Cette thèse s’inscrit dans ce contexte et est le résultat des travaux réalisés au cœur de Lokad, une entreprise de logiciels basée à Paris qui vise à combler le fossé entre la technologie et la chaîne d’approvisionnement. La recherche doctorale a été financée par Lokad en collaboration avec l’ANRT dans le cadre d’un contrat CIFRE. Le travail proposé vise à être un bon compromis entre les nouvelles technologies et les attentes des entreprises, en abordant les différents aspects présentés ci-dessus. Nous avons commencé à prévoir en utilisant des méthodes de base - la famille du lissage exponentiel - qui sont faciles à mettre en œuvre et extrêmement rapides à exécuter. Comme elles sont largement utilisées dans l’industrie, elles ont déjà gagné la confiance des utilisateurs. De plus, elles sont faciles à comprendre et à expliquer à un public non initié.
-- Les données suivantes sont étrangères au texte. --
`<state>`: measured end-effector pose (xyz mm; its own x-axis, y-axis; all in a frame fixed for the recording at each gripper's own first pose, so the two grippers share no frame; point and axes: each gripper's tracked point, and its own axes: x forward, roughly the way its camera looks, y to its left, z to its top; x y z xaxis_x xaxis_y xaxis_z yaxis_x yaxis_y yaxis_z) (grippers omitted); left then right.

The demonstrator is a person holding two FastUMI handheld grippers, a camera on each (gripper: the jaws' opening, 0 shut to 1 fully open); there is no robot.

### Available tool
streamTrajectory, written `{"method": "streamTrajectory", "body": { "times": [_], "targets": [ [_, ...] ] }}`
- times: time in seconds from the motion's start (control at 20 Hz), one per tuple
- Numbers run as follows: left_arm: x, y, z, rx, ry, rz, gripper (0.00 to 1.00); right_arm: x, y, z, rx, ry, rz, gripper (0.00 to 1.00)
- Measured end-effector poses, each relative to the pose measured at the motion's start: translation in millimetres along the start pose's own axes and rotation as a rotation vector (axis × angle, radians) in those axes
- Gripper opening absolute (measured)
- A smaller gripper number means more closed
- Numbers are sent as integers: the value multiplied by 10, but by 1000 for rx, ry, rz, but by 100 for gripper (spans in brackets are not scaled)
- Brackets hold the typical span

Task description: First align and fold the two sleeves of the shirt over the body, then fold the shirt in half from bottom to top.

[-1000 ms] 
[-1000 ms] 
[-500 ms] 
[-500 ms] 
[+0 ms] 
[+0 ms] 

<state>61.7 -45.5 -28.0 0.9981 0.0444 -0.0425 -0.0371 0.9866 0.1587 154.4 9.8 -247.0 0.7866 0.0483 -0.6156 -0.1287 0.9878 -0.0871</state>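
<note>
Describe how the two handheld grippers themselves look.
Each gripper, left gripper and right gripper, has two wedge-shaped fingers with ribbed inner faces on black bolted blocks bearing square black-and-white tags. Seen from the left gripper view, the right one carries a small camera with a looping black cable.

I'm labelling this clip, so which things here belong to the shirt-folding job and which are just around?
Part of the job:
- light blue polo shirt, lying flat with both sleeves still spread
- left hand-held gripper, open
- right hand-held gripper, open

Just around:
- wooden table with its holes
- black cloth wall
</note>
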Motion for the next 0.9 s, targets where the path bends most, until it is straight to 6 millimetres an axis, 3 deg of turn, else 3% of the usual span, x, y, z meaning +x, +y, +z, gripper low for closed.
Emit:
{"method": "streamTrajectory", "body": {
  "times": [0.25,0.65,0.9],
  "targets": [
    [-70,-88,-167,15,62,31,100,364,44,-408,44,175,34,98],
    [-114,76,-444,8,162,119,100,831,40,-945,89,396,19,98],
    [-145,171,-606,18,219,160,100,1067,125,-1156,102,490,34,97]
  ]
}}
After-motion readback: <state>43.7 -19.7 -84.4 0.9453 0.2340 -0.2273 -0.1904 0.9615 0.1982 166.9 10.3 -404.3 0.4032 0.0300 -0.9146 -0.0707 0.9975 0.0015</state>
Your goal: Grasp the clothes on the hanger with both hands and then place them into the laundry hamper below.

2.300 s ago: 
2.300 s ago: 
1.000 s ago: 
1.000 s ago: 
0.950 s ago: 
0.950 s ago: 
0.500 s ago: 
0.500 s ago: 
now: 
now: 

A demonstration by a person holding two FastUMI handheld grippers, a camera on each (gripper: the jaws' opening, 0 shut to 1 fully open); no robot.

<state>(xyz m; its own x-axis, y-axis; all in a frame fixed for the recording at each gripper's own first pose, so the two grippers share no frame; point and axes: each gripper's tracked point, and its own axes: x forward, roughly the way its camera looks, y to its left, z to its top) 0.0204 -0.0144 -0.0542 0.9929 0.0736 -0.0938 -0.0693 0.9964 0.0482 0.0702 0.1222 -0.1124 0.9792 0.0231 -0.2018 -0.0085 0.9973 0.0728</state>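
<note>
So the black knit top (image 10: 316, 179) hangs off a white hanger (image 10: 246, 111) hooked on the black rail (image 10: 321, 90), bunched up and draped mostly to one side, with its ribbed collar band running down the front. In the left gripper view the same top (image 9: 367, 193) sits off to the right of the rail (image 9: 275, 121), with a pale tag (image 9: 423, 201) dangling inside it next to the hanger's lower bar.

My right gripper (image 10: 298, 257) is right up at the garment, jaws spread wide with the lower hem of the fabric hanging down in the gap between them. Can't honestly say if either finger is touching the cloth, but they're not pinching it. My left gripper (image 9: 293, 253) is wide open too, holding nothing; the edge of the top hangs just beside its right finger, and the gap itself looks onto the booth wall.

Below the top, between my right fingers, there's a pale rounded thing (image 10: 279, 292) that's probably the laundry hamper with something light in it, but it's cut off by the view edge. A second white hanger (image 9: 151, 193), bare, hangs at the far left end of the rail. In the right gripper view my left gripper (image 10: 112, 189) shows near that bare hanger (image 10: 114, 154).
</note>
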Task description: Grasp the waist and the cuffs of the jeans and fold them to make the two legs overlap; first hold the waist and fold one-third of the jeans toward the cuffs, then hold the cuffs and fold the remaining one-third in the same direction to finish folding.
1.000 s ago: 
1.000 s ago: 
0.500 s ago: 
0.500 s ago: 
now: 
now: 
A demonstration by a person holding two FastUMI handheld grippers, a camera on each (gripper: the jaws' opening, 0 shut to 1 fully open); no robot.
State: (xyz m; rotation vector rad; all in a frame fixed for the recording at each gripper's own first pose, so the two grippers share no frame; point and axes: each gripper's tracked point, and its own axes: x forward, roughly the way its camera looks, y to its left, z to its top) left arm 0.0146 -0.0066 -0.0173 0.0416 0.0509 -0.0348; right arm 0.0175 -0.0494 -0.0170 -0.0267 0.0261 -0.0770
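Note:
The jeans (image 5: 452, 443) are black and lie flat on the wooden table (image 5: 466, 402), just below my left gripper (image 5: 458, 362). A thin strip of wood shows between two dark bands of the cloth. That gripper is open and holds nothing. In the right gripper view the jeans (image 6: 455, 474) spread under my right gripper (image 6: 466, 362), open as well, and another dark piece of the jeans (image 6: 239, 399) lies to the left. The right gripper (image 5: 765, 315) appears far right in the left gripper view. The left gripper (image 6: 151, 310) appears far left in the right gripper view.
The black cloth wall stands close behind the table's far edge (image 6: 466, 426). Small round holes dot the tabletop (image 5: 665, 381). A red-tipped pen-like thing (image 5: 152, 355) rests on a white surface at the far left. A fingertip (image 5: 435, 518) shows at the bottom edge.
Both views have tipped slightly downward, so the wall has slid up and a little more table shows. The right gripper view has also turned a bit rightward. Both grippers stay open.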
En exploitant des techniques d’IA plus avancées, certaines des limitations des modèles utilisés peuvent être surmontées. L’apprentissage croisé s’est avéré être une approche pertinente. pour extrapoler des informations utiles lorsque le nombre de données disponibles était très limité. Étant donné que l’hypothèse gaussienne commune n’est pas adaptée aux données de ventes discrètes, nous avons proposé d’utiliser un modèle associé à une distribution de Poisson ou à une distribution binomiale négative, qui correspond mieux à la nature des phénomènes que nous cherchons à modéliser et à prédire. Nous avons également proposé d’utiliser la simulation pour traiter l’incertitude. En utilisant des simulations de Monte Carlo, plusieurs scénarios sont générés, échantillonnés et modélisés à l’aide d’une distribution. À partir de cette distribution, des intervalles de confiance de tailles différentes et adaptées peuvent être déduits. En utilisant des données réelles d’entreprise, nous avons comparé notre approche à des méthodes de pointe telles que le modèle Deep Auto-Regressive (DeepAR), le modèle Deep State Space (DeepSSMs) et le modèle Neural Basis Expansion Analysis (N-Beats). Nous avons déduit un nouveau modèle basé sur la méthode de Holt-Winter. Ces modèles ont été implémentés dans le flux de travail de Lokad.

Jury:

La soutenance a eu lieu devant un jury composé de :

  • M. Massih-Reza AMINI, Professeur à l’Université Grenoble Alpes, Rapporteur.
  • M.me Mireille BATTON-HUBERT, Professeur à l’École des Mines de Saint-Étienne, Rapporteur.
  • M.me Samia AINOUZ, Professeur à l’INSA Rouen Normandie, Examinateur.
  • M. Stéphane CANU, Professeur à l’INSA-Rouen Normandie, Directeur de thèse.
  • M.me Sylvie LE HÉGARAT-MASCLE, Professeur à Paris-Saclay, Examinateur.
  • M. Joannes VERMOREL, PDG de Lokad, Membre invité.